And knowing when to take a break, to step back, to change track…these things are key. Having this knowledge and being able to act on it changes everything.

I also find that because I am less rushed, I am less stressed, and this means that I am less likely to find myself losing my patience than I was when my son was in public school.

Don’t let a perceived character failing hold you back from creating a better life for you and your children.

Points To Remember:

  • you are probably more patient than you realise
  • at the very least, you are probably just as patient as the average homeschool parent
  • the slower pace of life that homeschool brings can help your patience grow
  • spending so much time with your children helps you understand them better so you can anticipate their needs and moods
  • homeschooling gives you the freedom to take breaks when you or your child need them

I Want To Homeschool But S/He Wants To Go To School...

Okay, please know that I am saying this with kindness, but when I hear this what I really want to say is,

YOU are the parent.

It is your job to make the big decisions for your child.

Yes, it is important to include them in decisions that affect them, especially as they get older, but ultimately the responsibility for making the big decisions lies with you.
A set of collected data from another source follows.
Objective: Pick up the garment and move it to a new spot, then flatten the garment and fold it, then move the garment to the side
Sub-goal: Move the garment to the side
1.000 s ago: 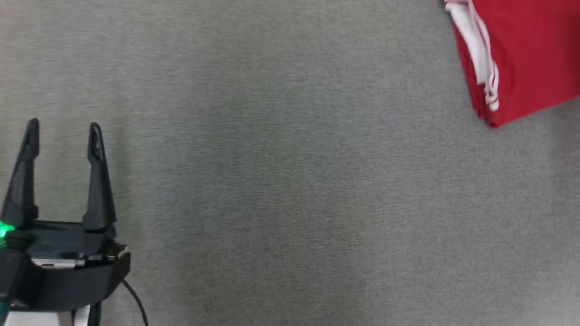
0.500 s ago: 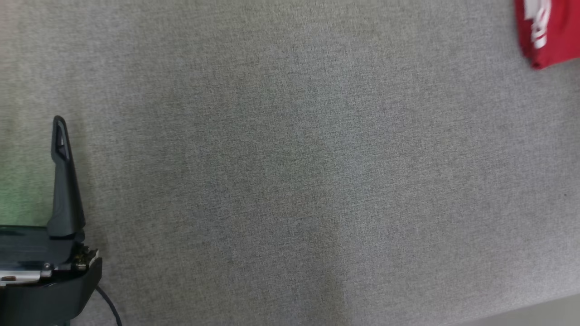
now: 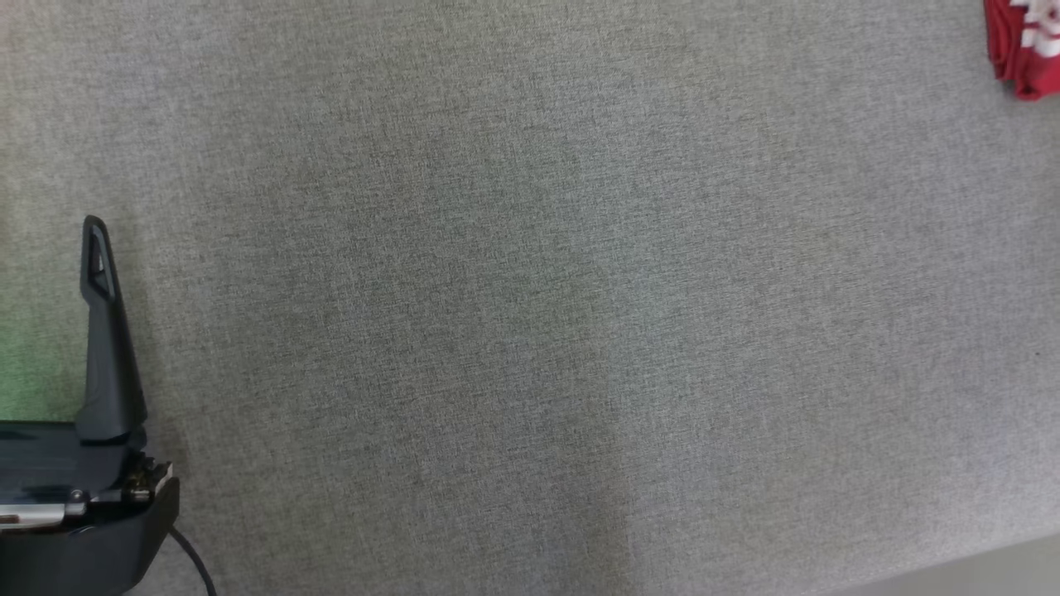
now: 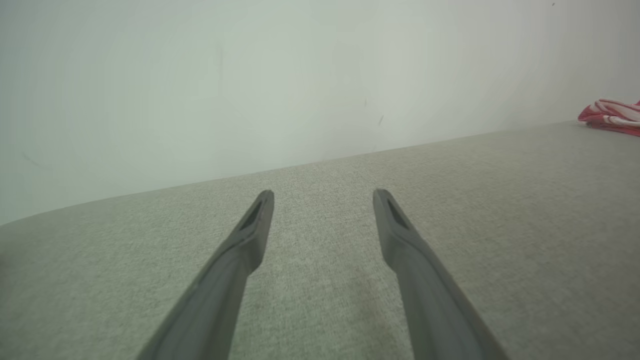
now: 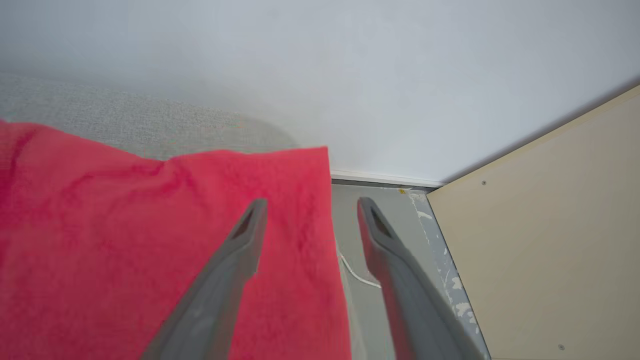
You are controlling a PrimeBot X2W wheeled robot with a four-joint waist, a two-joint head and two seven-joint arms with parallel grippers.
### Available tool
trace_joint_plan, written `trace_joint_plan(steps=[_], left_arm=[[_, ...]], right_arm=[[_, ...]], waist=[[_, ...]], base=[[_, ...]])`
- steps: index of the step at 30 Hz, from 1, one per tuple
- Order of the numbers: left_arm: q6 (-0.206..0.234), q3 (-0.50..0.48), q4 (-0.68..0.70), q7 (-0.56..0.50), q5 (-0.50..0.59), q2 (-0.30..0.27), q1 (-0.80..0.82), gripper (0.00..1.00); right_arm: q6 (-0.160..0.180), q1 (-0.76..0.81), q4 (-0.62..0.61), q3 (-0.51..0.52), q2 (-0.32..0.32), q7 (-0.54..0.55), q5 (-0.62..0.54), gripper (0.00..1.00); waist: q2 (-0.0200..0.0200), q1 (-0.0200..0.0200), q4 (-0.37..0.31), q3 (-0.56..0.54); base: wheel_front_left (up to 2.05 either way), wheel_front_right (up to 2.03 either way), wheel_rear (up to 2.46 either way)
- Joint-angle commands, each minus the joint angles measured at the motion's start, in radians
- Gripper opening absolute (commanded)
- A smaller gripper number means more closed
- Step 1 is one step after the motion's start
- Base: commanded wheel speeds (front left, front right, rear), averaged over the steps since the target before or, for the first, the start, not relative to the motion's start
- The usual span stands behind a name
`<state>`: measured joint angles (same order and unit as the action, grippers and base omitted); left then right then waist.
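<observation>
**Jaws open on both arms; garment (image 5: 150, 240) lies at the right edge**

Jaw state: the left gripper (image 4: 322, 200) holds its two fingers well apart, with nothing between them, low over the bare grey fabric surface (image 3: 530, 298). The right gripper (image 5: 310, 207) also has its fingers spread. They grip nothing and hang above the garment's outer edge.

Location of the work item: the red garment with white stripes rests on the far right of the surface, well apart from the left gripper. In the head view a corner of it shows at the upper right. Its layered edge there suggests that it is folded.

Hazards:
- The garment's edge lies at, or just beside, the rim of the surface. A nudge from the right gripper's fingers as they withdraw could push the cloth over the rim to the floor (image 5: 395, 240).
- A fingertip that catches a layer could lift it and undo the fold.
- Whether the cloth overhangs the rim cannot be told.

Surroundings: the surface is a flat, grey woven textile with no visible creases. A plain pale wall (image 4: 250, 75) rises behind it. Below the right rim, the floor carries a thin white cable (image 5: 355, 272) and a worn patch. A beige panel (image 5: 540, 240) stands beside it.
</observation>
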<state>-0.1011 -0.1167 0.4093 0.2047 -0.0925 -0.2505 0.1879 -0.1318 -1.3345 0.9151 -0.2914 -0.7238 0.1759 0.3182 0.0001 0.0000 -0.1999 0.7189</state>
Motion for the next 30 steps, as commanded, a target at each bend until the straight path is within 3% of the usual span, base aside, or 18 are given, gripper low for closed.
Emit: trace_joint_plan(steps=[1,9,17,30], left_arm=[[0.004,-0.002,-0.006,0.003,-0.003,-0.003,-0.010,1.00],[0.014,0.013,-0.075,0.031,-0.019,0.025,-0.023,1.00],[0.029,0.021,-0.197,0.056,-0.046,0.075,-0.069,1.00],[0.025,0.018,-0.337,0.060,-0.063,0.140,-0.162,1.00]], right_arm=[[0.003,-0.009,0.006,-0.002,0.003,-0.007,-0.006,1.00],[0.003,0.007,0.002,-0.033,0.029,-0.121,0.001,1.00],[0.003,0.078,-0.052,-0.044,0.104,-0.234,0.026,1.00],[0.003,0.411,-0.166,0.020,0.238,-0.364,0.039,1.00]], waist=[[-0.0001,0.0000,0.000,-0.007],[-0.0001,0.0000,0.026,-0.102],[-0.0001,0.0000,0.090,-0.269],[-0.0001,0.0000,0.169,-0.531]], base=[[0.00,0.00,0.00],[0.00,0.00,0.00],[0.00,0.00,0.00],[0.00,0.00,0.00]])
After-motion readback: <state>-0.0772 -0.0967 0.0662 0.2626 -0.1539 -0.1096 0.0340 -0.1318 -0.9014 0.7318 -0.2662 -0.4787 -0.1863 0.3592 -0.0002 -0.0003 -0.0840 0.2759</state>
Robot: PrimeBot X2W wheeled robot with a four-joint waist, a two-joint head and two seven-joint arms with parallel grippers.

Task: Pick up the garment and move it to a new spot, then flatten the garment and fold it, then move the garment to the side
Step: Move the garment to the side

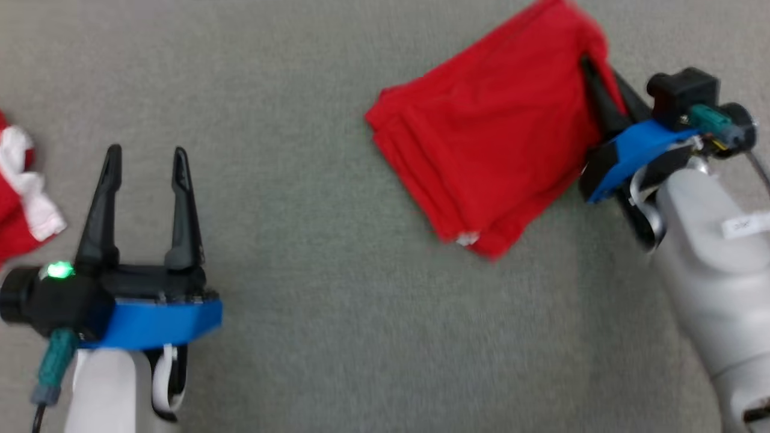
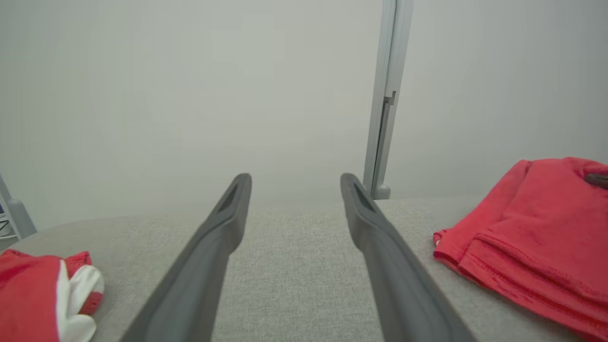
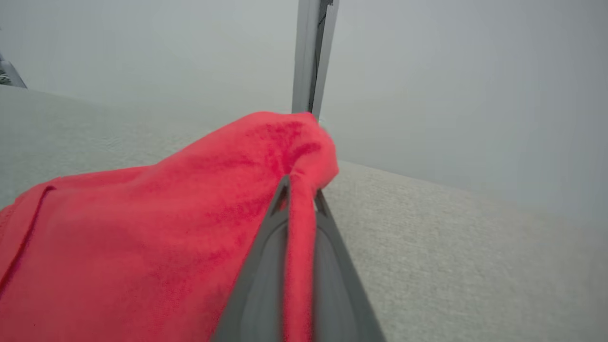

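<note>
A red garment point(image 1: 487, 138), folded into a thick rectangle, lies on the grey cloth-covered table at the upper right of the head view. My right gripper point(image 1: 592, 69) is shut on the garment's far right edge, and that corner is bunched and lifted. In the right wrist view a fold of the red garment point(image 3: 142, 228) is pinched between my right gripper point(image 3: 300, 183) fingers. My left gripper point(image 1: 146, 157) hovers open over bare table at the lower left, far from the garment. From the left wrist, the garment point(image 2: 532, 237) lies to the right of my open left gripper point(image 2: 294, 180).
A second red and white cloth point(image 1: 21, 192) lies at the table's left edge; the same red and white cloth point(image 2: 42, 294) sits low left in the left wrist view. A grey upright post point(image 2: 384, 99) stands beyond the table's far edge.
</note>
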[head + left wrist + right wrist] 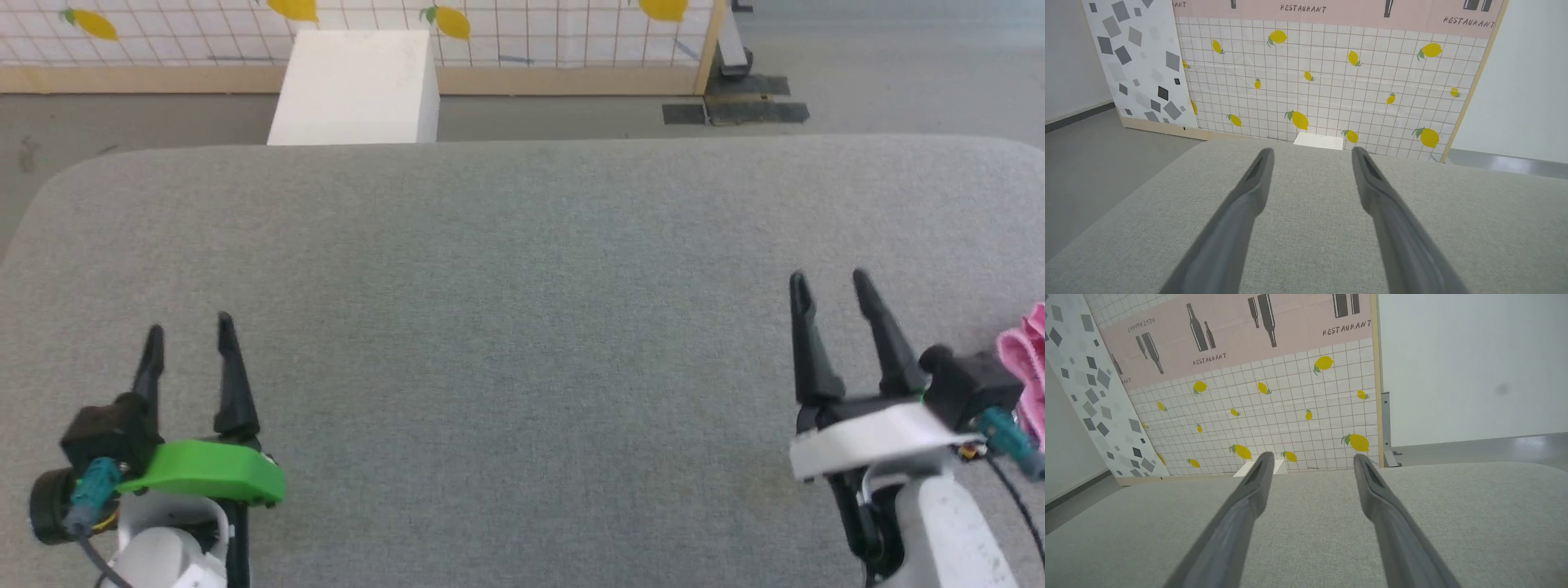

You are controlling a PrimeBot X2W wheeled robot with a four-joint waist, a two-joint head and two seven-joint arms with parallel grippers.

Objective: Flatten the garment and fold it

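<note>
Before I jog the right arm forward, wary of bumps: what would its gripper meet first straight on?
For the right gripper the way looks free across the grey cushion; past its far edge, probably the lemon-print panel; depth unclear.

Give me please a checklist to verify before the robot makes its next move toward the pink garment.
1. left end effector open and holding nothing: ok.
2. right end effector open and holding nothing: ok.
3. garment located: ok, it lies at the right edge of the head view, beside the right wrist.
4. Whole garment in view: not ok, the picture edge cuts it off.
5. Garment already flat: not ok, the part that shows is bunched.
6. Room to spread it on the grey surface: ok, the middle between the two end effectors is bare.
</note>
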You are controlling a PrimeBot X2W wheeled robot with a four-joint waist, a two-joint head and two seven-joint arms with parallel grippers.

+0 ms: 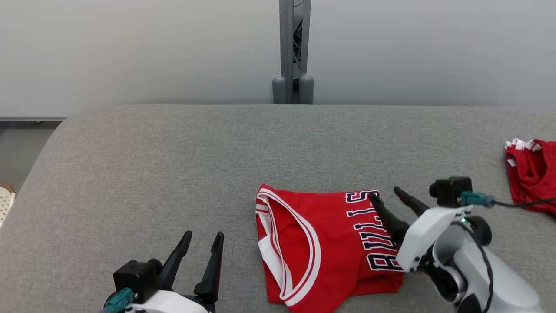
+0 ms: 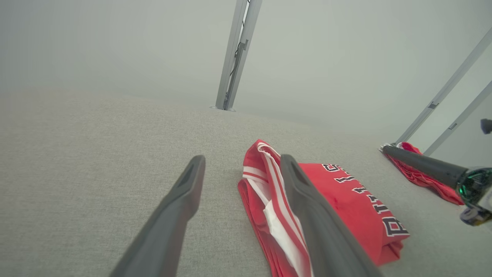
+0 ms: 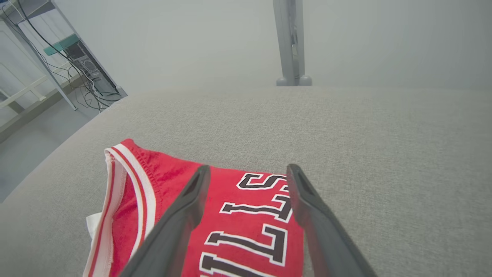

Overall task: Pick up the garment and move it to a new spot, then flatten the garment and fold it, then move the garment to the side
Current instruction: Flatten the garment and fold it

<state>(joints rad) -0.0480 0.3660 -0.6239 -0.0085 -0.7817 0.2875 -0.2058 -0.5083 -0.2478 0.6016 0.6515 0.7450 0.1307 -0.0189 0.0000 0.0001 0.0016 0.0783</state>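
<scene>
Garment (image 1: 330, 248) first: it is red with white trim and dark letters, and it lies as a compact folded packet at about 5 o'clock from the middle of the grey bench (image 1: 173, 165). The bench is the biggest thing. Its far edge runs at 12 o'clock, where a grey post (image 1: 294, 52) stands behind it, and its rounded corner falls away at 10 o'clock. From 9 to 12 o'clock the top is bare, so there is much room for a move. At 3 o'clock a second red cloth (image 1: 532, 174) lies bunched, well apart from the garment, and it narrows the free room on that side.

I judge that the picking up, flattening and folding are done, and only the move to the side is left.

The right jaws stand wide open and hold nothing. One dark finger (image 1: 388, 219) reaches over the lettered edge of the garment, and I cannot tell if it touches. The left jaws, at 7 o'clock, are also spread wide and empty, with fingers (image 1: 213, 265) over bare bench, near the trimmed edge.
</scene>
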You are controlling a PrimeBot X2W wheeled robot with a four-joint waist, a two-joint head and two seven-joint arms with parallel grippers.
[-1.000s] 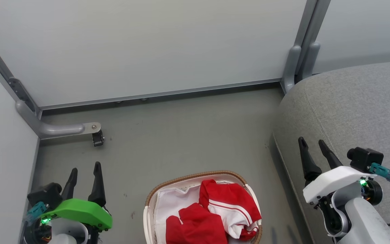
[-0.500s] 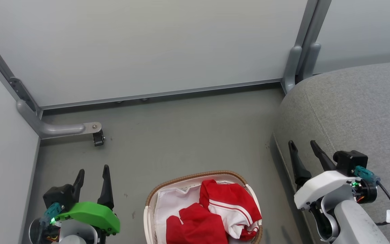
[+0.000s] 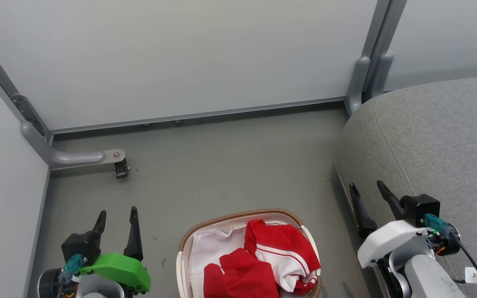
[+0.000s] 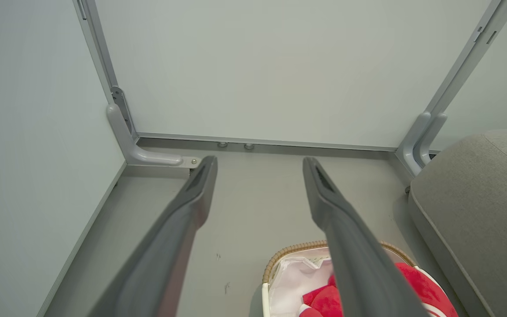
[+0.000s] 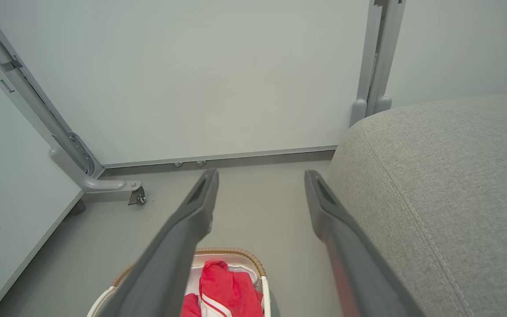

If you truly believe that homeschooling is what is best, make the decision, and then work to make the transition as easy as possible for your child. I tried to let my son make the choice between remaining in public school and coming home when he was in first grade. He went back and forth for weeks before he said something that has really stuck with me.

“Mum, the decision is too big. I need you to make it for me”.

That right there is a fundamental truth that I have needed to remind myself many times over the years. Respecting your child as a person, taking their thoughts and feelings into account, is so very important, but we need to let our children be children and make the big life decisions for them while they are too young to truly understand the consequences.

Points To Remember:

  • children are not mini adults. They need us to make choices for them
  • making a choice for your child doesn’t mean disrespecting their personhood
  • work to make transitions as easy as possible for your child
  • explain the reasons for your decisions to them in an age appropriate manner
  • shift more decision making to them as they mature
  • remember this doesn’t have to be a permanent choice. You can always choose mainstream school later if your child is truly unhappy homeschooling

I Want To Homeschool But I Don't Think I Can Afford It...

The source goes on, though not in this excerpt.